## WORK TO BE COMPLETED
Give back exactly the lines of the entries below from the line with "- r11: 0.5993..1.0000" to the line with "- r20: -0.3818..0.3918", inclusive, and only those.

Records drawn from a dataset:
•••

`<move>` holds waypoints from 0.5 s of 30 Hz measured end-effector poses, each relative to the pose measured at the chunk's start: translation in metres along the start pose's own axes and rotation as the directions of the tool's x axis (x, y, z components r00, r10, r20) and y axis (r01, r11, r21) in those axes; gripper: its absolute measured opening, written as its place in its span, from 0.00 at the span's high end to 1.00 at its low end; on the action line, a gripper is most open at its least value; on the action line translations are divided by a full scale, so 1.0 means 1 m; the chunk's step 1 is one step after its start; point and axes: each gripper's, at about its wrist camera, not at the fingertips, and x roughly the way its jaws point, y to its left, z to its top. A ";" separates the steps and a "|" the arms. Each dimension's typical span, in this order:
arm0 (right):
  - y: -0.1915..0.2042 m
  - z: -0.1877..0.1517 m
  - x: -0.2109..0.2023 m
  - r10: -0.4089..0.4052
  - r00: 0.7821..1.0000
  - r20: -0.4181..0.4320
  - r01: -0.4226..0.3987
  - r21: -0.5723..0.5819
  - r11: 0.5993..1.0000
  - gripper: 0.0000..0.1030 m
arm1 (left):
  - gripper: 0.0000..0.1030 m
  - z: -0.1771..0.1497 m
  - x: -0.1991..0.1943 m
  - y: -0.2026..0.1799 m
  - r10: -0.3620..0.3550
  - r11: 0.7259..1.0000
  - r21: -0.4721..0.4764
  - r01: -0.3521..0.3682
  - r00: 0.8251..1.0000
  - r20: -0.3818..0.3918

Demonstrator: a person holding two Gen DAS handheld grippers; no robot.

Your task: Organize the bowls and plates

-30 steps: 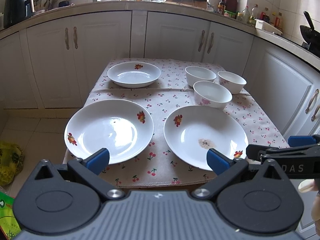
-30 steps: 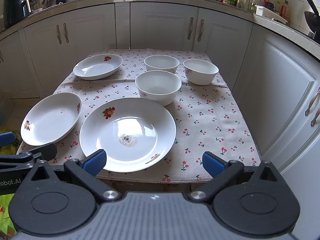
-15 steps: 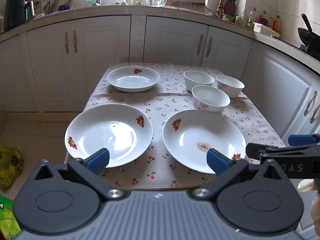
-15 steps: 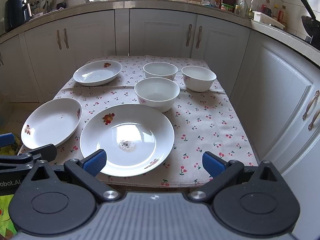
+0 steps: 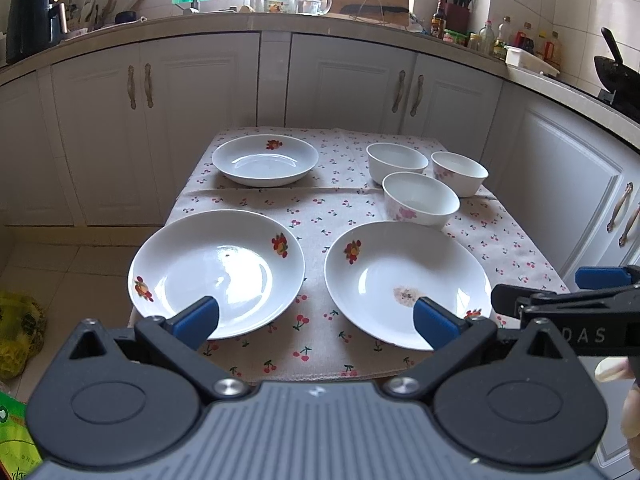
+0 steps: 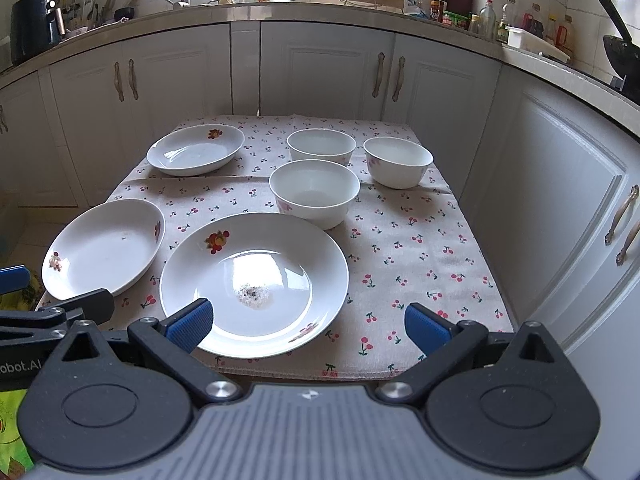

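Plates [image 5: 216,272] and bowls [image 5: 420,198] all loose on the cherry-print counter [image 6: 420,264], nothing stacked yet; left hand-held gripper [image 5: 316,316] and right hand-held gripper [image 6: 308,322] both spread wide, empty, hovering short of the near edge. Likely next: reaching ahead for the plate [image 6: 256,280] dead in front, pinching its near rim. Nearest bowl [image 6: 314,192] right behind that plate, so little room to push forward.

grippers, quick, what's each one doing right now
Left gripper: open, holding nothing, short of the plates.
Right gripper: open, holding nothing.
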 end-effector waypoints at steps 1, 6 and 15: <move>0.000 0.001 0.001 -0.001 1.000 -0.001 0.001 -0.003 1.000 0.00 | 0.01 0.001 0.001 0.000 0.000 1.000 0.001 0.000 1.000 -0.002; 0.002 0.005 0.005 0.006 1.000 0.008 -0.006 -0.024 1.000 0.00 | 0.01 0.002 0.004 0.001 -0.011 1.000 0.004 0.011 1.000 0.006; 0.007 0.017 0.017 0.011 1.000 0.021 -0.009 -0.090 0.996 0.00 | 0.01 0.010 0.018 0.006 -0.022 1.000 0.006 0.022 1.000 0.001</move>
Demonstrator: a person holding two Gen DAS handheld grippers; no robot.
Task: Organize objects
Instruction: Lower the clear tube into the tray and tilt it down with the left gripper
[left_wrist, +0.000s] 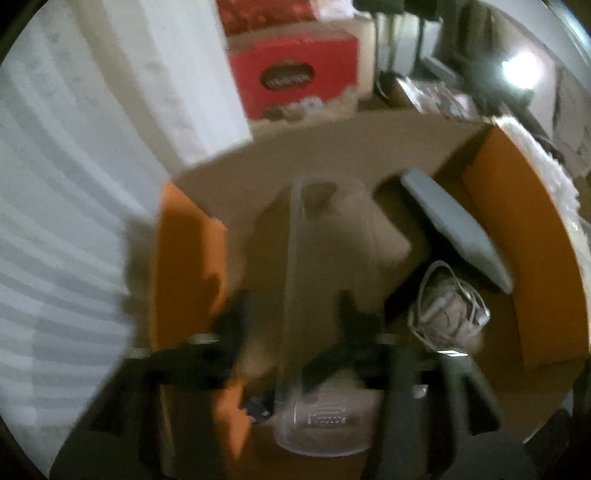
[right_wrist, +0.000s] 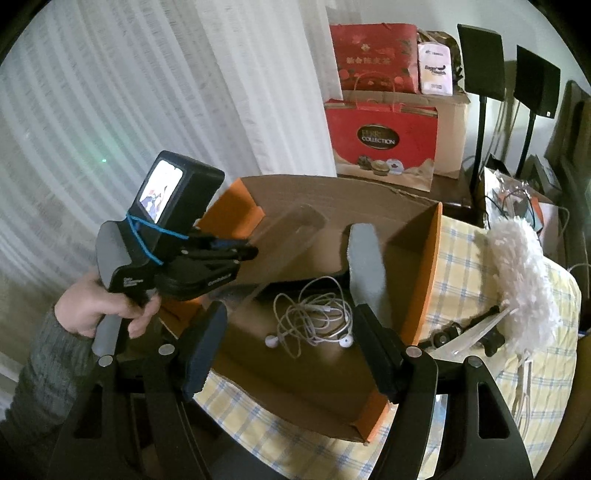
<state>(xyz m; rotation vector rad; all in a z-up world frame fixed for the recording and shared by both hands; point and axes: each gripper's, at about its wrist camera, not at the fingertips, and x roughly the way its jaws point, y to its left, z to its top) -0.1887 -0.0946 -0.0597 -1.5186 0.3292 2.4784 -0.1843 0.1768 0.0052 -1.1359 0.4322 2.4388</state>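
Observation:
An open cardboard box with orange flaps (right_wrist: 424, 258) sits on a checked cloth. Inside lie tangled white earphones (right_wrist: 314, 317) and a grey flat pad (right_wrist: 365, 266) leaning on end. My left gripper (right_wrist: 240, 254) hovers over the box's left side and is shut on a clear plastic sheet (right_wrist: 291, 229). In the blurred left wrist view the sheet (left_wrist: 325, 280) runs forward from between the fingers (left_wrist: 236, 325), with the pad (left_wrist: 454, 229) and earphones (left_wrist: 447, 306) to the right. My right gripper (right_wrist: 288, 347) is open and empty above the box's near edge.
A fluffy white duster (right_wrist: 524, 280) and a black strap (right_wrist: 454, 328) lie on the cloth right of the box. Red gift bags (right_wrist: 380, 140) and a carton stand behind it. White curtains hang at the left. Black stands and cables crowd the far right.

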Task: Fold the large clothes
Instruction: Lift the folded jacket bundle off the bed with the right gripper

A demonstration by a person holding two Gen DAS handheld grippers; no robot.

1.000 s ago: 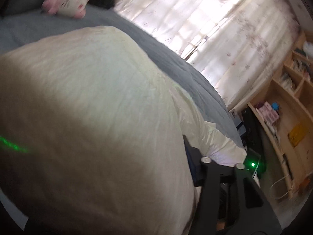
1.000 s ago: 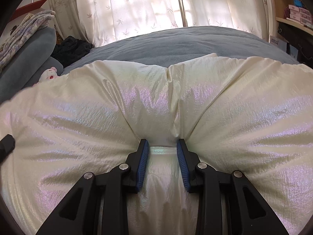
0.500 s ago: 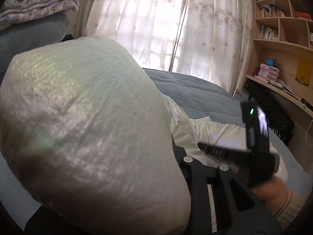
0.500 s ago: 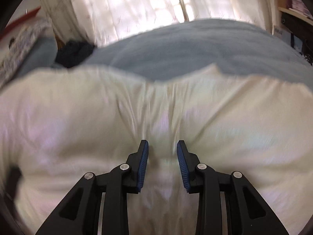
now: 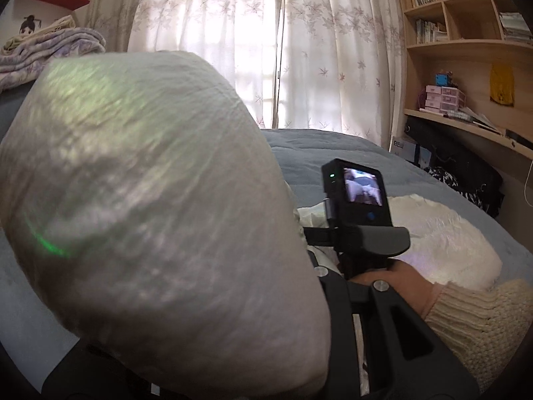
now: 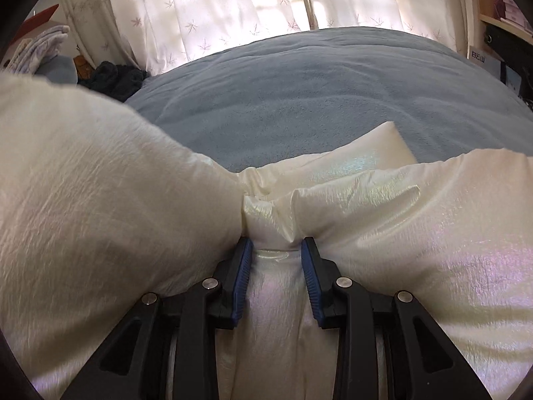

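Both tongs hold the white puffy coat [image 6: 383, 233], which lies on the grey bed [image 6: 316, 93]. Right tongs [image 6: 276, 266] point steeply down, blue pads [image 6: 241, 273] clamped on a bunched ridge of cloth; coat billows on either side of them, the left bulge raised and blurred. Left tongs [image 5: 333, 300] have just been closing, and a lifted fold of coat [image 5: 150, 200] swells over them, hiding their tips and left finger; cloth passes between the fingers, so they seem to grip it, though the pads are unseen. Beyond them and to the right are the right tongs' camera screen [image 5: 361, 188] and the right hand [image 5: 393, 280], its knitted sleeve [image 5: 476, 316] cut off by the edge.
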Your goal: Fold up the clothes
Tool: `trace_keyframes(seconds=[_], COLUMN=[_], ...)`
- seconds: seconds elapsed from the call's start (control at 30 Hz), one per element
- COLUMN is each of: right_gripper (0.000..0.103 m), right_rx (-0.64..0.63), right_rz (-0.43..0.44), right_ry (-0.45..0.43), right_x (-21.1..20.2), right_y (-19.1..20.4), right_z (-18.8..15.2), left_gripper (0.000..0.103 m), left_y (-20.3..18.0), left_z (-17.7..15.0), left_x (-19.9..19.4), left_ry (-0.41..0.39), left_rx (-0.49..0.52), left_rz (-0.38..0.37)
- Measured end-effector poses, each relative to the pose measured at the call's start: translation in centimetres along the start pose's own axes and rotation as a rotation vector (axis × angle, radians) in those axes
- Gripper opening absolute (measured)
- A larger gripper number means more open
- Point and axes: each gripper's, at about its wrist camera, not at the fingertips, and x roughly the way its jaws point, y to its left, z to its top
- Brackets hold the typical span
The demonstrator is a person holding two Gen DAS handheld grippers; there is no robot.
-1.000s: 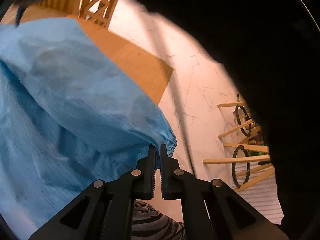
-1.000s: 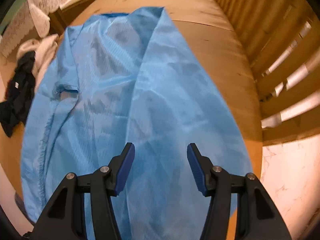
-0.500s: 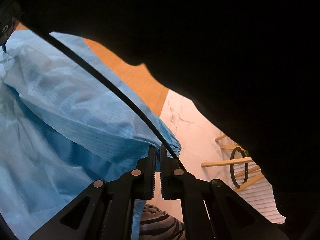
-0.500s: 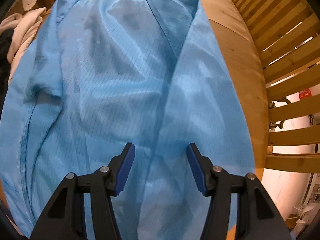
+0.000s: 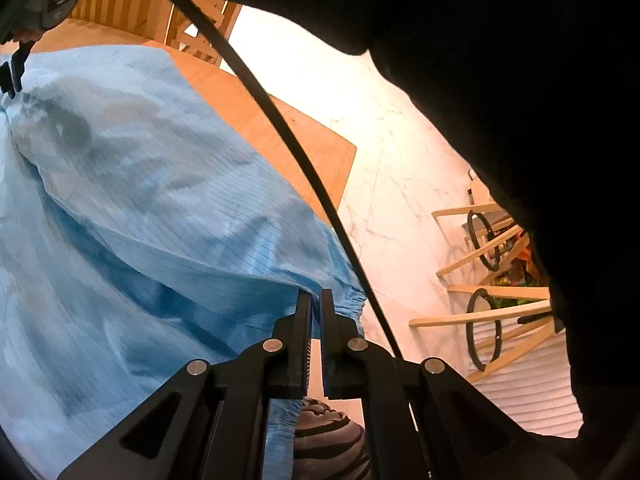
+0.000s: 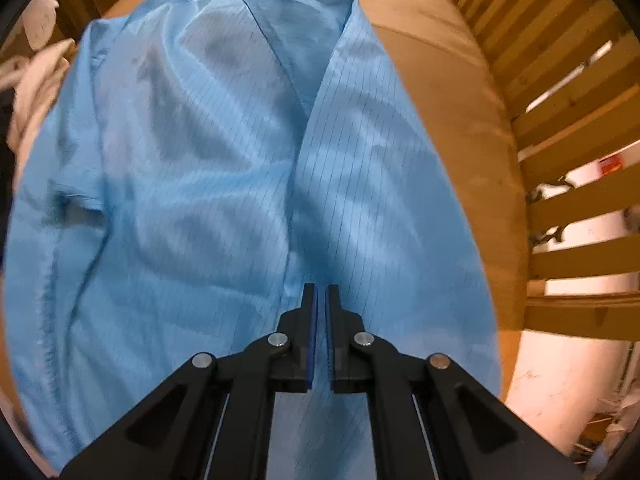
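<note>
A light blue pinstriped garment (image 6: pixel 224 184) lies spread on the wooden table (image 6: pixel 452 120), collar at the far end. My right gripper (image 6: pixel 321 300) is shut over the garment's middle, its jaws pinching the fabric where a fold line runs. In the left wrist view the same garment (image 5: pixel 132 208) hangs over the table's near edge. My left gripper (image 5: pixel 315 304) is shut on its elastic sleeve cuff (image 5: pixel 348 306) beyond the table corner.
A heap of white and dark clothes (image 6: pixel 32 80) lies at the table's left. A wooden slatted chair (image 6: pixel 568 128) stands at the right. A black cable (image 5: pixel 304 160) crosses the left view. Dark clothing of the person fills its upper right. Below is white marble floor (image 5: pixel 392 152).
My right gripper has closed from wide open onto the garment's middle. My left gripper has stayed shut on the cuff while its view shifted slightly.
</note>
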Motion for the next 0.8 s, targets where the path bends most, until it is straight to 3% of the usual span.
trace_keyframes(seconds=[0.03, 0.1, 0.13, 0.17, 0.2, 0.53, 0.63, 0.7, 0.73, 0.8], right_gripper=[0.007, 0.027, 0.047, 0.056, 0.057, 0.057, 0.055, 0.028, 0.008, 0.008], right_rx=[-0.002, -0.009, -0.012, -0.013, -0.013, -0.022, -0.001, 0.018, 0.026, 0.038], right_rz=[-0.016, -0.057, -0.074, -0.083, -0.09, -0.21, -0.177, -0.126, -0.105, -0.062], right_ry=[-0.014, -0.049, -0.068, -0.071, -0.071, -0.021, -0.008, -0.01, 0.001, -0.026], right_x=[-0.3, -0.9, -1.1, -1.0, -0.8, 3.9, 4.8, 4.6, 4.6, 3.6], right_y=[0.1, 0.5, 0.8, 1.0, 1.3, 3.8, 2.5, 1.5, 1.0, 0.1], right_z=[0.1, 0.5, 0.8, 1.2, 1.6, 7.0, 7.1, 7.0, 6.8, 6.2], left_gripper=[0.003, 0.003, 0.003, 0.003, 0.003, 0.002, 0.002, 0.002, 0.002, 0.003], left_y=[-0.6, -1.9, -2.0, -2.0, -2.0, 0.4, 1.2, 1.2, 1.2, 1.0], left_z=[-0.4, -1.2, -1.2, -1.2, -1.2, -1.3, -1.3, -1.4, -1.4, -1.5], left_x=[0.3, 0.8, 0.8, 0.8, 0.7, -0.5, -0.7, -0.7, -0.6, -0.6], left_ry=[0.0, 0.001, 0.001, 0.002, 0.001, -0.015, -0.019, -0.023, -0.022, -0.024], left_rx=[0.001, 0.002, 0.004, 0.005, 0.003, -0.035, -0.047, -0.042, -0.04, -0.039], left_rz=[-0.001, -0.003, -0.001, 0.0, 0.002, -0.021, -0.019, -0.014, -0.014, -0.015])
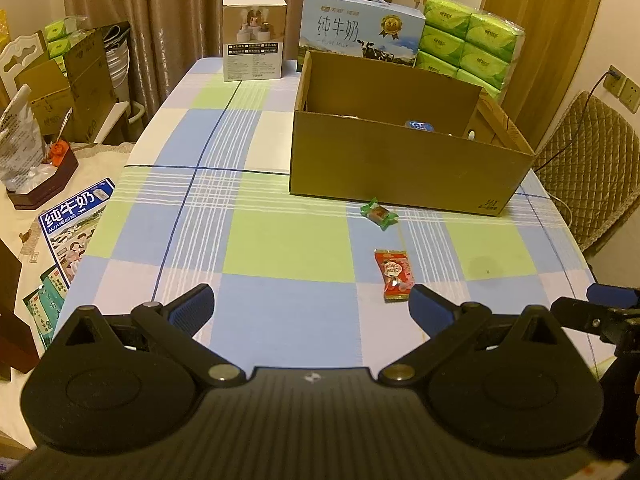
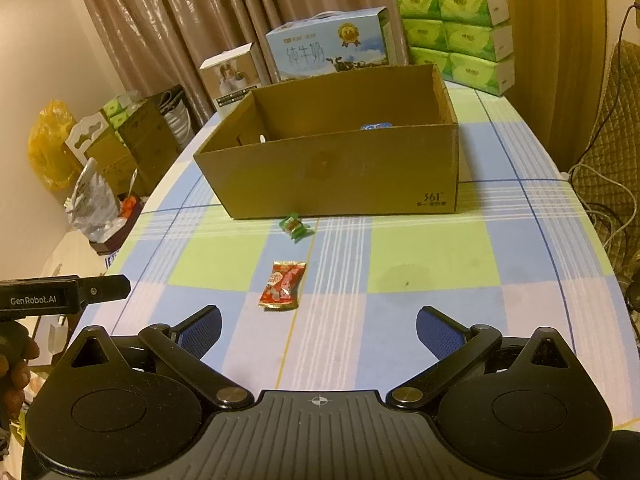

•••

## WRITTEN RESPONSE
  - r11: 0.5993..1.0000
  - gripper: 0.0000..0.1030 m
arm1 (left):
  - gripper: 0.0000..0.1030 m
  - z: -0.1771..0.1497 m
  - x: -0.1991..0.1943 m
  - y: -0.2026..0.1799 m
  - r10: -0.3620..0.3550
  - r11: 0.7259..1.0000
  - r21: -0.4721..0.4764
  - r01: -0.3521..0.3682
  - r00: 0.8251..1.0000
  - r20: -0.3818..0.3918

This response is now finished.